Huntingwood Drive bike lanes in 2020

The first option would use enhanced pavement markings and separators; likely using parking curbs (and bollards) as has been done elsewhere in Toronto. The second option would replace the plastic boards with poured in concrete similar to the bi-directional bikeway on Queen’s Park. The final option would be the most transformative including the use of planting areas which have recently been implemented in Murray Ross Parkway. The meeting will take place on Wednesday, May 11 at 6:00 PM with feedback due on Friday, June 10.

Mid Humber Gap

Within days of biking parts of the Toronto Loop, the City had announced a second public meeting for the Mid Humber Gap scheduled for Tuesday, May 17 at 6:30 PM. Of the three options presented, it appears Option 1A – which keeps the in-valley alignment and uses part of the Weston Golf & Country Club – will be the preferred option. The other two options would have involved using parts of Weston Road which is hostile to bike on, as well as a rough hill to climb up when going northbound.
Preferred option for Mid Humber Gap (via City of Toronto)
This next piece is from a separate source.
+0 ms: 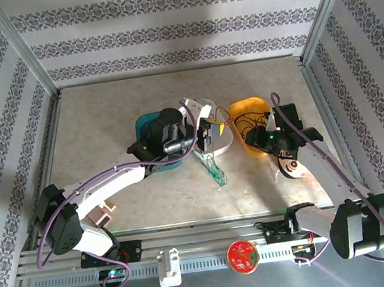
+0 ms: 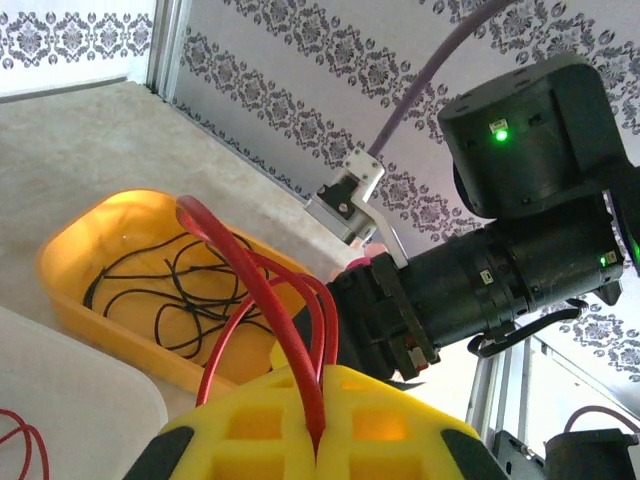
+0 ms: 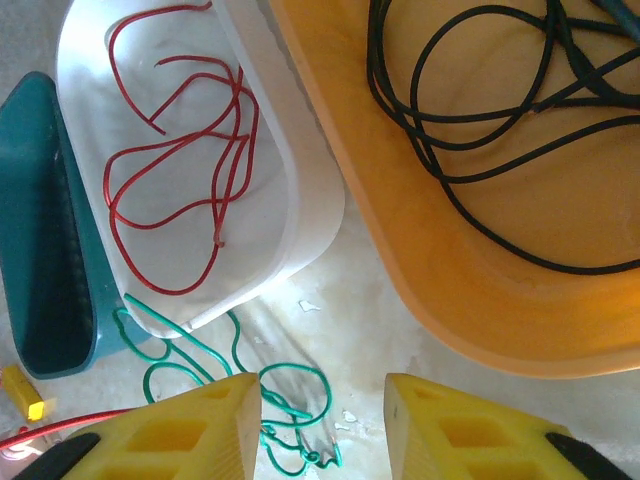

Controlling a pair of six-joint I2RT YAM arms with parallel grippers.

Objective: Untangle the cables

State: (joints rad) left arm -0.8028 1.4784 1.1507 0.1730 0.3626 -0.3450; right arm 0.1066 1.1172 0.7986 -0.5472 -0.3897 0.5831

For those of you who can’t make it, feedback will be due by Tuesday, May 31.

Gerrard East Complete Street

For those of you who bike on Gerrard, you are probably annoyed with the gap from Parliament to River. A consultation will be held on Tuesday, May 17 at 6:30 PM to address this gap, well as upgrade the existing bike lanes from Sherbourne to Parliament and from River to Blackburn. The stretch east of Parliament will be in conjunction with redevelopment at Regent Park.
Proposed design for Gerrard Street (via City of Toronto)

The Sherbourne to Parliament stretch is expected to be reconstructed next year with the existing bike lanes to be replaced with a bi-directional cycle track on the south side. This treatment is also recommended from Parliament to Blackborn. While uni-directional cycle tracks would have been preferred to prevent westbound cyclists having to cross twice, I understand the difficulties involved with designing around streetcar tracks. At least another protected intersection is recommended for Gerrard and Sherbourne.

Future Projects to Watch

While no dates have been announced yet, two more projects could come up in May (or June). These include second round consultations for Renewing Overlea Boulevard and Scarborough Golf Club. Be sure to register on the City’s respective project websites to be notified about these meetings once announced. And May the Fourth be with you!


  1. is there a plan to make the expressway interchanges on Martin Grove Road more safe for cyclists?

    1. Are you referring to the ones at Highways 401 and 409? If so, the City has identified parallel corridor studies on Kipling and Martin Grove between Eglinton and Finch to be done by 2024, but no concrete installations are expected before 2025.